Who is M/F? Real World Data Quality

Posted on: . by Monish Suvarna

My blog last week talked about Schema lost in transit. Let me tell you a real story about a customer. We uploaded data from their repository into bi(OS) and the image above is a screenshot of what we saw on bi(OS) after an hour. We were not surprised as we have seen this story at customer after customer. “Schema on Read” platforms that the overuse of the String data types with no validation during ingestion cause junk data to be stored wrecking havoc with models downstream.

The fundamental advantage that “Schema on Read” systems have is the flexibility of ignoring schema during ingestion, but it is also its achilles heel by having no schema validation during ingestion. Data nirvana would be having your cake [ easy schema changes] and eating [schema validation] it too. That would be impossibly hard was our first reaction, but we creatively found a way to achieve that outcome with bi(OS) by supporting Dynamic Schemas.

bi(OS) keeps a versioned schema that is atomically applied to a scale out distributed system. This allows Data Engineers to make changes to the schema while ingestion is in progress. Adding/deleting columns is just clicks or an API call. So now, Data Engineers can validate data during ingestion and change the schema in seconds if upstream systems change.

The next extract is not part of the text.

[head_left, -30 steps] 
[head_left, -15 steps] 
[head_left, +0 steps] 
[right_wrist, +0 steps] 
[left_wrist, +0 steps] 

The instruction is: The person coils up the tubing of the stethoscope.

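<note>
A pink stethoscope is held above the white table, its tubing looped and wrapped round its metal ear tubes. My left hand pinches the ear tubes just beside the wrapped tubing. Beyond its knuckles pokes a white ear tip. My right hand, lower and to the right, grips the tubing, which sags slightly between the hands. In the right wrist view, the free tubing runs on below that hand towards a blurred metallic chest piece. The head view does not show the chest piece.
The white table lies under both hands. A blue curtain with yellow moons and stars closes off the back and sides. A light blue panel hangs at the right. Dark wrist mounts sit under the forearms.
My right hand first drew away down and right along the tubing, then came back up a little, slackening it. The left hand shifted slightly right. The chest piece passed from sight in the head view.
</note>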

Data extraction is even simpler. bi(OS) associates ingested data with a schema version and automatically applies the right schema when the data is extracted. All a user has to do is call isQL.select() and bi(OS) ensures that the right version is applied.

With bi(OS), Data Engineers get the best of both worlds. A ‘Schema on Write” validation with “Schema on Read” flexibility to support upstream changes. On top of that bi(OS) is a scale out data platform that is blazing fast for both reads and writes. The only thing bi(OS) cannot handle is unstructured data such as images and video, but even that data once processed can be stored as structured data with a pointer in bi(OS) to the unstructured data Blob.

Characteristic Schema on Write Schema on Read bi(OS)
Reads Fast(er) Slow(er) Fast(er)
Writes Slow(er) Fast(er) Fast(er)
Post-facto Schema Changes Nada I don’t care Yes!
Data Format Structured and Semi-structured(?) Structured, Semi-Structured and Unstructured Structured and Semi-structured.
Validation Upfront Let’s do ETL to validate Upfront

You can try bi(OS) by signing up here for a free PoC. Our inbuilt connectors will allow you to solve a use case from ingest to insight in just days while experimenting with dynamic schema. We would love to hear your thoughts on our 10x Data Engineer Slack channel.

P.S – The picture is a screenshot from bi(OS). bi(OS) builds a word cloud for string data types in real time. The double bonus from bi(OS) is that you can validate values for string data types by allowing only “m”, “f”, “male”, “female” as valid values and bi(OS) will enforce it.